▶ TASK INSTRUCTIONS
Return the full listing, keeping every line exactly as it is.

▶ INFORMATION SUPPLIED
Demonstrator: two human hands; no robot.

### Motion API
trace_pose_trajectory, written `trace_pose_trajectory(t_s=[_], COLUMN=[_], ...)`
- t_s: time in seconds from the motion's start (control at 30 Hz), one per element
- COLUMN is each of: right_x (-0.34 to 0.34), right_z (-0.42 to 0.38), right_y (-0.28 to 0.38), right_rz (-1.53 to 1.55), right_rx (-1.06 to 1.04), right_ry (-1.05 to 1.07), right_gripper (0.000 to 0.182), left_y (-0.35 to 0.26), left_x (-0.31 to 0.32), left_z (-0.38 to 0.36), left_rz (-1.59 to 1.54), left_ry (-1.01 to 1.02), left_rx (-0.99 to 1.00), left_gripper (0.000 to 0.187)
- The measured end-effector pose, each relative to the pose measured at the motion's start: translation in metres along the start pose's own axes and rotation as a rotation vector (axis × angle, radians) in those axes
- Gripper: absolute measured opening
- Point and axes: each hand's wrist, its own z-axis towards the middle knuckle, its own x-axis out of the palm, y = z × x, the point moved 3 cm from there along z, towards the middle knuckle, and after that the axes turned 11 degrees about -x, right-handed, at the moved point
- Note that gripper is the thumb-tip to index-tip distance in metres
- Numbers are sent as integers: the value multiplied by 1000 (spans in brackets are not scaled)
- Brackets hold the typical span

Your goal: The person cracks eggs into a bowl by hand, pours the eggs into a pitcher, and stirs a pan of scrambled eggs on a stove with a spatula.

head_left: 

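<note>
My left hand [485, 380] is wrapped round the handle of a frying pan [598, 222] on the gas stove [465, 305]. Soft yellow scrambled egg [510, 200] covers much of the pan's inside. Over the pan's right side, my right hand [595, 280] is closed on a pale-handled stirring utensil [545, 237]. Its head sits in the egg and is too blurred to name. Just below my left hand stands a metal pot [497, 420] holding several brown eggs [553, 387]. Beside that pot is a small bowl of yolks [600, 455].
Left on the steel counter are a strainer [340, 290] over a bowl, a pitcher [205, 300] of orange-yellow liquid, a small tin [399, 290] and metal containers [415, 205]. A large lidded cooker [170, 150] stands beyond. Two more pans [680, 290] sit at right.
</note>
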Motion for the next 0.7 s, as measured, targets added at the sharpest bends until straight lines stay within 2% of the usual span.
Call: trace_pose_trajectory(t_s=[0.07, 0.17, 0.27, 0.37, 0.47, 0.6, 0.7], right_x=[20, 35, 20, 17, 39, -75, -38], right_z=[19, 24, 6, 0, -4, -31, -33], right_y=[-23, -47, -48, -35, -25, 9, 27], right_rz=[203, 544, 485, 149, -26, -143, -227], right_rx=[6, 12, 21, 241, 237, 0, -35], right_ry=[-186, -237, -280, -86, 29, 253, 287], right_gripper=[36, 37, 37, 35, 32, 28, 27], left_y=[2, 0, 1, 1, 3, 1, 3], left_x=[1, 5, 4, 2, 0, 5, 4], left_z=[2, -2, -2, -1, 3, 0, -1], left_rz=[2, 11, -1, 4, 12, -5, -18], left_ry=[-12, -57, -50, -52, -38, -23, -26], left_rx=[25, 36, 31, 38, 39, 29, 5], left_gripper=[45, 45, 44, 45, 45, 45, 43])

▶ SOLUTION TO THIS EXERCISE
Demonstrator: two human hands; no robot.

### Motion API
trace_pose_trajectory, written `trace_pose_trajectory(t_s=[_], COLUMN=[_], ...)`
- t_s: time in seconds from the motion's start (control at 30 Hz), one per element
- COLUMN is each of: right_x (-0.34 to 0.34), right_z (-0.42 to 0.38), right_y (-0.28 to 0.38), right_rz (-1.53 to 1.55), right_rx (-1.06 to 1.04), right_ry (-1.05 to 1.07), right_gripper (0.000 to 0.182), left_y (-0.35 to 0.26), left_x (-0.31 to 0.32), left_z (-0.38 to 0.36), left_rz (-1.59 to 1.54), left_ry (-1.01 to 1.02), left_rx (-0.99 to 1.00), left_gripper (0.000 to 0.187)
- The measured end-effector pose, each relative to the pose measured at the motion's start: translation in metres along the start pose's own axes and rotation as a rotation vector (axis × angle, radians) in those axes
- Gripper: absolute measured opening
- Point and axes: each hand's wrist, its own z-axis towards the middle knuckle, its own x-axis out of the palm, y = z × x, the point moved 3 cm from there along z, towards the middle knuckle, and after that the axes turned 11 degrees about -x, right-handed, at the moved point
- Note that gripper is the thumb-tip to index-tip distance in metres
- Numbers are sent as integers: the value multiplied by 1000 (spans in brackets are not scaled)
- Brackets hold the typical span

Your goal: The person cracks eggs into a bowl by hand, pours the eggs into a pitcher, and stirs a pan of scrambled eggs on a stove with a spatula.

head_left: 

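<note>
My left hand [485, 380] is wrapped round the handle of a frying pan [598, 222] on the gas stove [465, 305]. Soft yellow scrambled egg [510, 200] covers much of the pan's inside. Over the pan's right side, my right hand [595, 280] is closed on a pale-handled stirring utensil [545, 237]. Its head sits in the egg and is too blurred to name. Just below my left hand stands a metal pot [497, 420] holding several brown eggs [553, 387]. Beside that pot is a small bowl of yolks [600, 455].
Left on the steel counter are a strainer [340, 290] over a bowl, a pitcher [205, 300] of orange-yellow liquid, a small tin [399, 290] and metal containers [415, 205]. A large lidded cooker [170, 150] stands beyond. Two more pans [680, 290] sit at right.
</note>
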Motion for the next 0.7 s, as measured, targets added at the sharpest bends until straight lines stay within 2% of the usual span.
Call: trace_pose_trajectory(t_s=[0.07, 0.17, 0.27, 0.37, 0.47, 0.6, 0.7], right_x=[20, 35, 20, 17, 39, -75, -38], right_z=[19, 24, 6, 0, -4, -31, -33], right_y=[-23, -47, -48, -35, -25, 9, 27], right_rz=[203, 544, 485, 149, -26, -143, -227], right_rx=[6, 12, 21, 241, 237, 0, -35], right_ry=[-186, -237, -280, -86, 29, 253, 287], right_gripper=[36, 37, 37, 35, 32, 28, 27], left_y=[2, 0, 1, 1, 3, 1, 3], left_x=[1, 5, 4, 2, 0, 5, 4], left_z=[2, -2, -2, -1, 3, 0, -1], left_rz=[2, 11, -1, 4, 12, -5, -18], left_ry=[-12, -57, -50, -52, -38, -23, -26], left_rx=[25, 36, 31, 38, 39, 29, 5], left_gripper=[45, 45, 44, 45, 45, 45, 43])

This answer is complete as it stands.